Monday, August 29, 2011

The Unghat

I had planned on writing a blog entry for each day I was in Reno for WorldCon.  Unfortunately, my laptop suffered some hard drive problems and I was unable to use it for a couple of days.  A shout out of thanks to the crew at the Apple Store in Reno for getting it up and running again.  
What I've decided to do instead is write some blogs based on some of my experiences there.  This one is the first.
The most fun panel I attended at Renovation was one on Stellar Evolution & Alien Design.  It was part of the Teaching Science Fiction track, a series of panels directed primarily to teachers showing them how they could use science fiction in the class room to teach a variety of subjects, or how they could teach science fiction itself as a form of literature.  The first half of the panel gave a very comprehensive yet easy to understand explanation about how stars evolved from their birth from cold, molecular clouds to their deaths, which depended on their mass.  They demonstrated a card game to help teach the concepts.  The card game was given out to the teachers at the panel, but could also be obtained through the Chandra X-ray observatory website:  
The second half of the panel was entitled Alien Design.  For this portion we were paired off with another panelist and were asked to design an alien based on the parameters given to us for the planet it came from.  The parameters were: 
  • Day time temperatures reaching 150 degrees fahrenheit.  
  • Night time temperatures reaching minus 35 degrees fahrenheit.
  • Average wind speeds of 150 miles per hour.  
  • Extremely arid climate most of the time, but punctuated with relatively brief time periods of heavy rains and flooding.  
  • Gravity that was 75% of Earth's.  
Our instructions were to design an alien that was lived on such a world.  We would use the supplied arts and crafts supplies to build a model of our creature, which we would present to the other panel attendees, giving our justification for our design based on the parameters given to us.  There were no restrictions as to the size, sentience, or intelligence of the creature.  My partner and I came up with the "Unghat."  

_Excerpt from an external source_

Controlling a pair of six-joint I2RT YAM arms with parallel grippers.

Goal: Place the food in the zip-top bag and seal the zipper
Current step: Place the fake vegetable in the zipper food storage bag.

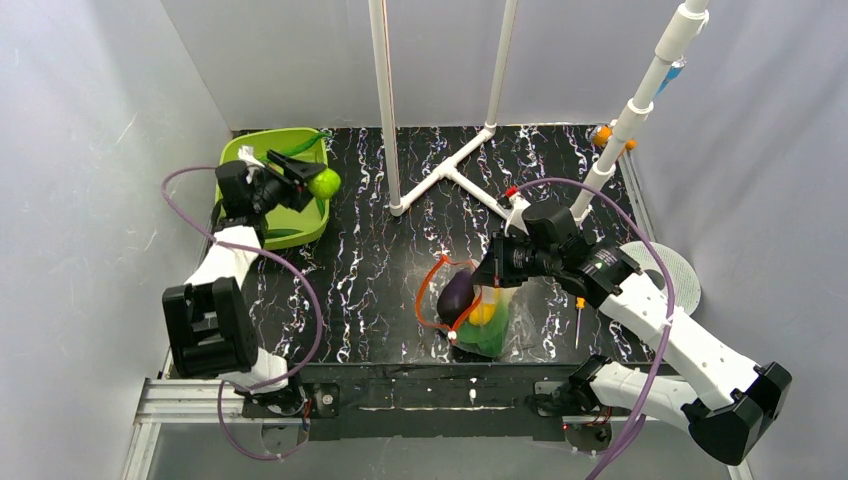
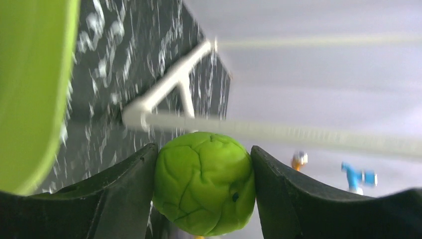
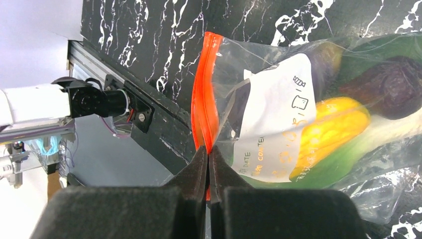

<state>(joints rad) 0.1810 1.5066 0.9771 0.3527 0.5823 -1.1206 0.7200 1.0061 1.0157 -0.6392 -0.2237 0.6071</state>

The name sort of popped out of my mouth when one of the instructors asked me what was.  
To escape the extreme temperatures and dryness the unghat buries itself beneath the hard-packed clay soil of the planet where it estivates ('estivation' is similar to 'hibernation' except it's done to escape heat instead of cold).  
The unghat's body will dry out until it is only slightly more moist than the surrounding soil.  In preparation for the seasonal rains and flooding, it grows umbilical cord like structures from its back.  These tubes allow the waters to reach the unghat and revitalize its body once the flooding begins.  It will then use its paddle-like limbs to dig its way from its burrow.  
The unghat has two folding membranes, similar to bat wings, on either side of its body.  These function more like sails than wings.  The unghat will spread them out and lift them above the water's surface, using the high winds to push itself against the flooding waters in its search for food and potential mates.  

Because the time of the floods is relatively short, and the area of the unghat's native territory so large, the number of encounters between members of the species is relatively low.  In order to maximize the chance for mating, the unghat is hermaphroditic, each individual having both male and female sex organs.  When two individuals meet they engage in ritual combat, using the antennae like structures on its head to grapple with each other.  The winner of these combats will take on the role of the male and deposit its sperm into the loser's, now female, body.  The female will carry the fertilized eggs inside her carapace until they are ready to hatch.  An individual unghat can carry several different clutches of eggs inside its shell, each from a different mating.  Just before the end of the wet season, the pregnant unghat will dig shallow burrows for each clutch of eggs it is carrying.  It will then dig a deep burrow for itself just before the ground hardens for it to await the next coming of the rains.  

Please feel free to comment on my creation, especially if you see some point I may have overlooked.  I'm going to write the unghat as soon as I come up with an appropriate story for it.  

My story, Shadow Angel, can be found in the most recent issue of Asimov's Science Fiction, which should be in your local bookstore or newsstand.  I'd be pleased if you gave it a read and tell me what you think of it.  If I meet you in person, and you want me to, I'm more than willing to autograph it for you.  


Blogger Cereal Box Reader said...

Congrats on the sale to Asimov's. I think I would have loved the alien creation workshop....

September 3, 2011 at 11:33 AM  
Blogger Erick Melton said...


The workshop was the most fun panel at the convention. I'd like to do something like that on a regular basis.